Musa Subseciva, seu Poetica Stromata. Autore J. D. (Jacobo Duport), Cantabrigiensi. Cant. 1676.

THIS volume of Latin poetry is by the celebrated Duport, Professor of Greek in the University of Cambridge, and it is dedicated to the Duke of Monmouth, then Chancellor of the University. He was the learned son of a learned father, Dr. John Duport, Master of Jesus College. He was appointed Dean of Peterborough, and, in 1688, elected Master of Magdalen College. He was tutor to Isaac Barrow and to Ray. It has been said of him that he appears to have been the main instrument by which literature was upheld during the seventeenth century, and he enjoyed a transcendant reputation among his contemporaries, as well as in the generation that succeeded.
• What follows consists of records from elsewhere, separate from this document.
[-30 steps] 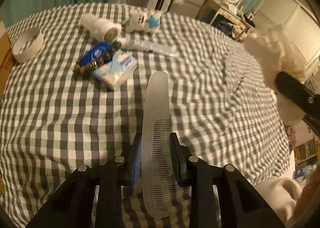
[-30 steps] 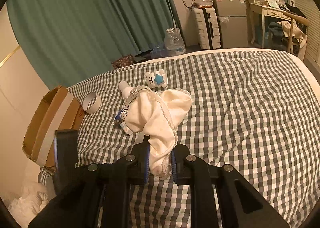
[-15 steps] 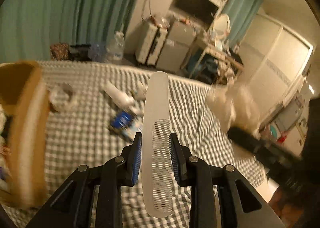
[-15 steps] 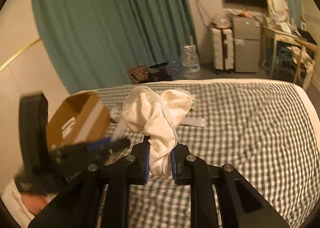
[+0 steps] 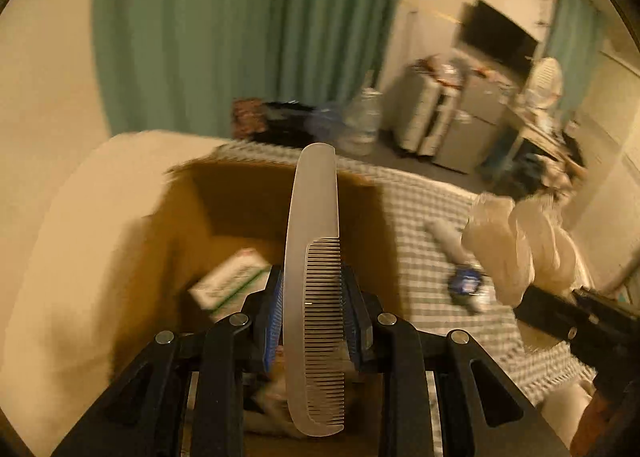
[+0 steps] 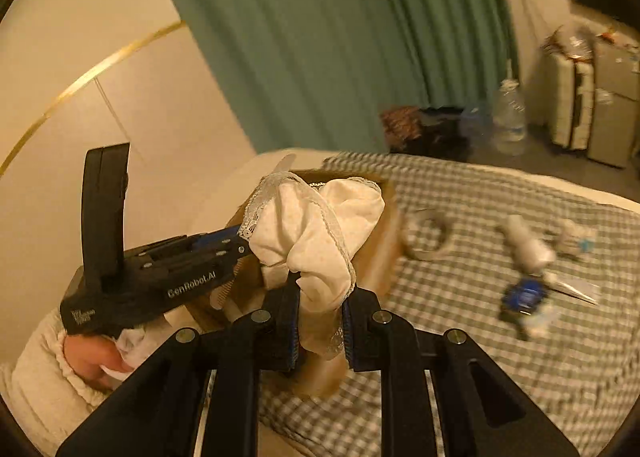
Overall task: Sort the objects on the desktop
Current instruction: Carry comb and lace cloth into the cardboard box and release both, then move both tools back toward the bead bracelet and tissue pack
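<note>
My left gripper (image 5: 313, 317) is shut on a pale translucent comb (image 5: 314, 257) and holds it over the open cardboard box (image 5: 224, 201) at the bed's left edge. A white-and-green carton (image 5: 230, 283) lies inside the box. My right gripper (image 6: 319, 321) is shut on a cream lace-trimmed cloth (image 6: 316, 225) and hovers near the same box (image 6: 384, 245). The left gripper's body (image 6: 160, 273) shows in the right wrist view, over the box. The cloth (image 5: 520, 245) also shows at the right of the left wrist view.
On the grey checked bedspread (image 6: 520, 337) lie a tape roll (image 6: 430, 233), a white bottle (image 6: 524, 245), a blue pack (image 6: 524, 295) and a small plush toy (image 6: 576, 237). A green curtain (image 6: 340, 37), a water jug (image 6: 510, 117) and suitcases (image 6: 572, 105) stand beyond.
Both grippers have swung left from over the bedspread to the cardboard box, each still holding its item. The comb now hangs above the box's opening.
</note>
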Motion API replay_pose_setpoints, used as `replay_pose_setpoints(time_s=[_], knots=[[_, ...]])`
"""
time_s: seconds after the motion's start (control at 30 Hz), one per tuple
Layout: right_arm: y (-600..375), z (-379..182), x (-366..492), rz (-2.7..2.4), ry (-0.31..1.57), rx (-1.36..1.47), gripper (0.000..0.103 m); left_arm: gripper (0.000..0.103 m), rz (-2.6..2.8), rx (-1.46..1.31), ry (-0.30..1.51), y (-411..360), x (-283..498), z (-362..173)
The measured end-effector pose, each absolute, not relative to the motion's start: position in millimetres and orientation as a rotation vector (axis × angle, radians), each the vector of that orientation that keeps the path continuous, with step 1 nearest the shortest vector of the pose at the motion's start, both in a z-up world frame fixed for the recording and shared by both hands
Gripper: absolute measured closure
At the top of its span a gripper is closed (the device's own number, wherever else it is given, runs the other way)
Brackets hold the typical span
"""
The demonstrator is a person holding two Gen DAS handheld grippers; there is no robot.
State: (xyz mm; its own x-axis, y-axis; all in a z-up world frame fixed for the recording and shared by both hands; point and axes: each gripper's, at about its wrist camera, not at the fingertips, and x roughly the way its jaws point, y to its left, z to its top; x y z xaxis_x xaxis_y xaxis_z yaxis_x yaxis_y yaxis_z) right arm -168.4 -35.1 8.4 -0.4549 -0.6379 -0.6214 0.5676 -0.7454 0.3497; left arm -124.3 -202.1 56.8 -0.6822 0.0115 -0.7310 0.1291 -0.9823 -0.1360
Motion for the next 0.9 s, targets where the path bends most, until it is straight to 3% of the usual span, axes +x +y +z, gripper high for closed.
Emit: replay_pose_setpoints(time_s=[0.2,0.27,0.3,0.33,0.6,0.9], knots=[[-89.4,2.0,-212.9,-2.151,-0.156,1.046,0.082,0.074,-2.752,1.293,0.282,-233.0,-139.9,22.9],[-95.0,1.6,-230.8,-2.185,-0.207,1.073,0.056,0.051,-2.745,1.287,0.263,-234.2,-142.0,20.8],[-94.0,2.0,-235.4,-2.213,-0.221,1.083,0.031,0.023,-2.731,1.283,0.249,-234.4,-143.2,20.9],[-91.2,2.8,-236.5,-2.239,-0.238,1.085,0.027,0.012,-2.721,1.268,0.239,-235.0,-140.3,22.7],[-30.6,9.0,-223.6,-2.31,-0.304,1.072,0.027,0.011,-2.768,1.237,0.219,-218.5,-117.4,32.6],[96.5,17.0,-177.7,-2.583,-0.124,0.984,0.027,0.002,-2.888,1.235,0.11,-124.0,-91.9,45.5]])
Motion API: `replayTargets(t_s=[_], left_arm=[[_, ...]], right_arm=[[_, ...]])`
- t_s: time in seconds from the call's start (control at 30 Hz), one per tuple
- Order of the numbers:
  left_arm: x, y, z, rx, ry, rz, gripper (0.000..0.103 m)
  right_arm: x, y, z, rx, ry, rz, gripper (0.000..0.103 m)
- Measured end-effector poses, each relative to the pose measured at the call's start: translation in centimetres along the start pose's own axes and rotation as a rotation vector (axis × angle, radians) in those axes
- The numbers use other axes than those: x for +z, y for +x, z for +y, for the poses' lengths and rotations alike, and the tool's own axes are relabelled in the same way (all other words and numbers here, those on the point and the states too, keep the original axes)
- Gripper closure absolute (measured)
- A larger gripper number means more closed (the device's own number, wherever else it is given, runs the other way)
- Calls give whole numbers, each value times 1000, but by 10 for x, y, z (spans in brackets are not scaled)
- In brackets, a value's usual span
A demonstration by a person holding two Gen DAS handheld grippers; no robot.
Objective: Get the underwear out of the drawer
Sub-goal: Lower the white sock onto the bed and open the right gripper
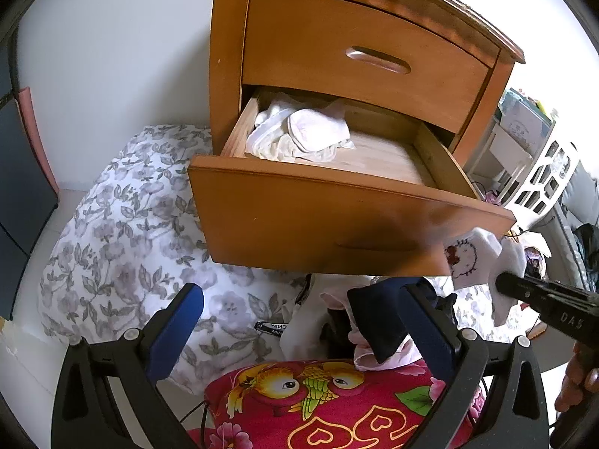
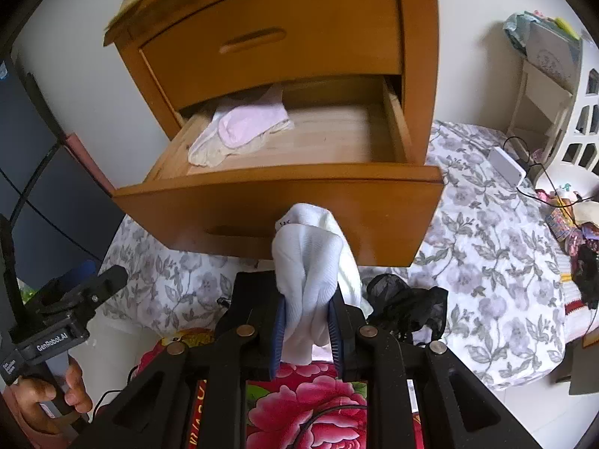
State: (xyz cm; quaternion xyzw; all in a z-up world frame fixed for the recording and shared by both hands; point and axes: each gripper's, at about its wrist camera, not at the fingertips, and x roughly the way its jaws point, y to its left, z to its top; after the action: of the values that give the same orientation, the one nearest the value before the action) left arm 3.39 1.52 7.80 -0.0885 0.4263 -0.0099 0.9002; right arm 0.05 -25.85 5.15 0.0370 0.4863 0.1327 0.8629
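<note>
Jaws of the right gripper (image 2: 305, 331) are drawn nearly together on a bunched white garment (image 2: 309, 265), which is pinched between the blue pads and stands up in a soft fold in front of the drawer (image 2: 277, 207). In the left wrist view the same piece, with a cartoon print, hangs from the black fingers at the right edge. The left gripper (image 1: 299, 321) is held wide open with nothing between its fingers, low in front of the drawer face.

The white piece is already clear of the drawer, and the step in hand is judged to be its setting down. Below the right gripper a small heap of clothes (image 1: 374, 329), dark and pale pink, lies on a red floral cushion (image 1: 322, 404) beside the grey flowered bedding (image 1: 131, 224). The garment is best lowered onto that heap before the pads are parted, so that it is laid down rather than dropped, and the trailing cloth should be kept off the drawer front.

More underwear (image 1: 299, 134), white and pale pink, remains at the back left of the drawer. The open left gripper is well placed for it.
</note>
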Motion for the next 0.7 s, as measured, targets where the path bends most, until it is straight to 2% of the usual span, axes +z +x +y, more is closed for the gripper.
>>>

If he is at all remembered now, it is in conjunction with his "Gnomologia Homeri,” which received the praise of the late learned Dr. Rennell, in a note to one of his sermons, where it is highly recommended. Saxius, in his Onomaticon Literarium, mentions him, and says, "de Homero bene meruit," and refers for an account of him to the following works :-Konigii Bibl. Vet. et Nov. voc. Duport; Morhofii Polyh. Liter. in several places; and to Jo. Fabricii Hist. Bibl. part vi. p. 262,-books no doubt to be found in every clergyman's library. His great work, the Gnomologia, is commenced by an affectionate dedication to four of his pupils-Edward Cecil, John Knatchbull, Henry Puckering alias Newton, and Francis Willoughby, "pupillis nuper suis longè charissimis, nunc vero amicis plurimum honorandis."

Duport appears to have died in 1660. The learned Professor's poems are short, and a great proportion addressed to his learned friends and pupils; indeed he turned into Latin verse many of the events of the day, and, having a facility in composing in Latin and Greek, his work did not stand in need of any further inspiration. We make a few extracts from the titles, occasionally giving a short specimen of the poetry.

P. 8. In Benjaminum Jonsonum, Poetam Laureatum, et Dramaticorum sui seculi facilè Principem." The praise is overflowing, and from the heart.

Si Lyricus, tu jam Flaccus; si Comicus, alter

Plautus es ingenio, tersivè Terentius oris

Anglicus, aut, Græcos si fortè imitere, Menander, &c.

These

P. 15. On actresses, "In Roscias nostras, seu Histriones Feminas." female actors were then new on the stage, female parts having previously been acted by boys.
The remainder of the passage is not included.